As can be seen from the repeated experiments, there seems to be no clear way for distinguishing secondary cache hits and misses. This might be due to the fact that there are roughly 20 threads sharing the same 32 cache entries! If we knew the distribution behind some random variable X that represents the amount of secondary allocate calls done in between two allocations performed by our thread, then we might be able to derive a probability distribution on the measured timings and maybe derive the most probable outcome, i.e. either cache hit or miss. But this seems like a rabbit hole, i.e. it does not seem to help in exploiting Scudo.

Conclusion

So, what is the result of the above “attacks” that do not really achieve anything… Well, I argue that we actually achieved something without knowing that we achieved it, i.e. we can identify whether there are sometimes one and sometimes two calls to malloc when running handleMessage.

Recall the visualization of the measurements:

Primary Allocations(only) in form of malloc(0x10)

Of course, the above diagram is composed of measuring only 4000 execution times. Still, we can tell whether a new time measurement belongs to either the red or the blue distribution with high probability, if the assumption is correct that the red and blue distributions represent one and two calls to malloc, respectively! Adding to the pile, being able to distinguish time measurements like shown in the diagram suggests that there is some underlying information to be extracted. Notice that the distributions shown in the diagram come from time measurements taken over a JNI call and not a malloc call directly!

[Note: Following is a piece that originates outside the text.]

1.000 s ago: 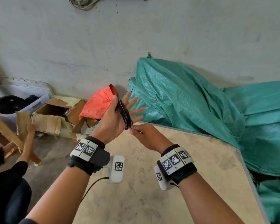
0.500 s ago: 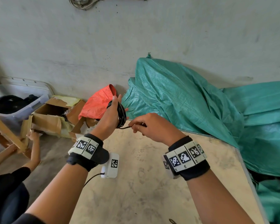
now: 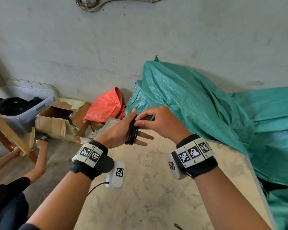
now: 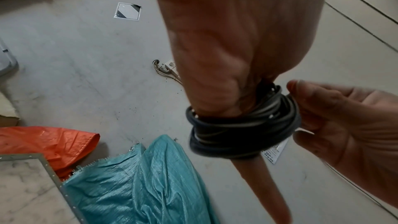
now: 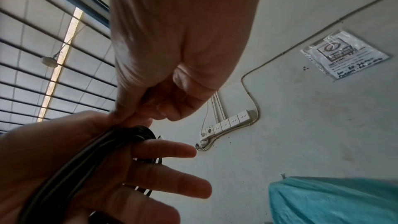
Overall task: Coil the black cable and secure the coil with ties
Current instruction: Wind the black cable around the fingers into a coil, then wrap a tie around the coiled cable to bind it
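The black cable (image 3: 133,133) is wound in several loops around the palm of my left hand (image 3: 118,133), whose fingers point straight out to the right above the table. My right hand (image 3: 158,120) reaches over the top of the coil and pinches the cable there between thumb and fingertips. In the left wrist view the coil (image 4: 241,129) rings my left hand (image 4: 237,40), and the right hand's fingertips (image 4: 297,91) press on its right side; a small white label (image 4: 273,152) hangs from it. The right wrist view shows the loops (image 5: 86,156) crossing my left palm.
A pale dusty table (image 3: 156,196) lies below my hands, with a small dark item (image 3: 177,226) at its near edge. A green tarp (image 3: 206,105) is heaped behind and right. On the floor at left are an orange bag (image 3: 105,107), a cardboard box (image 3: 56,120), a plastic bin (image 3: 23,103) and another person (image 3: 15,180).
My right hand has swung from below the coil up and over its top, bringing the cable end round. My left hand has dropped a little, and its fingers again point right.
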`<action>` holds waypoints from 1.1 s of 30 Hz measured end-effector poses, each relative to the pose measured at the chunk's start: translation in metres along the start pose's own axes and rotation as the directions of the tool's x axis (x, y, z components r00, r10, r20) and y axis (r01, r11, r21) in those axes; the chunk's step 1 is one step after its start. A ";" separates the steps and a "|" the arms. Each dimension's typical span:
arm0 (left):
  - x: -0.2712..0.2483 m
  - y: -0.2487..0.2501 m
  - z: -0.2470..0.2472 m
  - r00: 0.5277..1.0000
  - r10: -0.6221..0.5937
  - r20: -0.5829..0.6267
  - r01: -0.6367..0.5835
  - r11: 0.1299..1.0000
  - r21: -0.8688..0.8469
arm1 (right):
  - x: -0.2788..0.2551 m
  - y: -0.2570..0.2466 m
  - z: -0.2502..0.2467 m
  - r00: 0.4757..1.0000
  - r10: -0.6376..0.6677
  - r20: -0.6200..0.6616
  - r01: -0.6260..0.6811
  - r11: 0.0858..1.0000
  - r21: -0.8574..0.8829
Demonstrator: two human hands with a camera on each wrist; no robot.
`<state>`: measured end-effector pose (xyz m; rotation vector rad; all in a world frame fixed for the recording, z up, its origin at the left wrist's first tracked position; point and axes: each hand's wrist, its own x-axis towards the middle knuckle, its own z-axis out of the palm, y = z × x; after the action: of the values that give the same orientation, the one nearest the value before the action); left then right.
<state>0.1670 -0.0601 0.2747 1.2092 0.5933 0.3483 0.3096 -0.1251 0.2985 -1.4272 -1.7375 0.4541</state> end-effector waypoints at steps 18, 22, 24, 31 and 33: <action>0.001 -0.002 -0.005 0.954 -0.122 0.273 0.073 0.981 0.182 | -0.008 0.018 0.006 0.971 0.135 0.199 -0.210 0.879 0.428; 0.004 -0.002 -0.006 0.965 -0.063 0.253 0.022 0.987 0.159 | -0.011 0.019 0.011 0.963 0.157 0.217 -0.244 0.848 0.470; 0.004 -0.001 -0.003 0.988 -0.039 0.150 0.011 0.982 0.187 | -0.012 0.022 0.015 0.961 0.216 0.174 -0.273 0.848 0.454; 0.006 -0.004 0.009 0.979 0.122 -0.161 -0.078 0.964 0.253 | -0.018 0.029 0.030 0.948 0.314 -0.040 -0.285 0.902 0.325; 0.006 -0.008 0.013 0.964 0.171 -0.205 -0.119 0.962 0.246 | -0.019 0.025 0.031 0.944 0.320 -0.077 -0.278 0.901 0.334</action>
<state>0.1792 -0.0694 0.2687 1.4543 0.7576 0.5579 0.3021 -0.1290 0.2547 -1.4532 -1.2736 0.7547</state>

As can be seen from the measurements taken locally , Scudo leaks information through execution times and thus is not designed to mitigate timing attacks. Further analyses are required to apply and evaluate the whole potential of side channel attacks on Scudo.

Unfortunately, I am neither a data scientist nor an expert in statistics or side channel attacks. Hence, the analyses conducted in this blog post are very basic and, again, might be incorrect and/or incomplete.

Therefore, attacking Scudo in terms of timing attacks has to be postponed until a corresponding expert joins the game.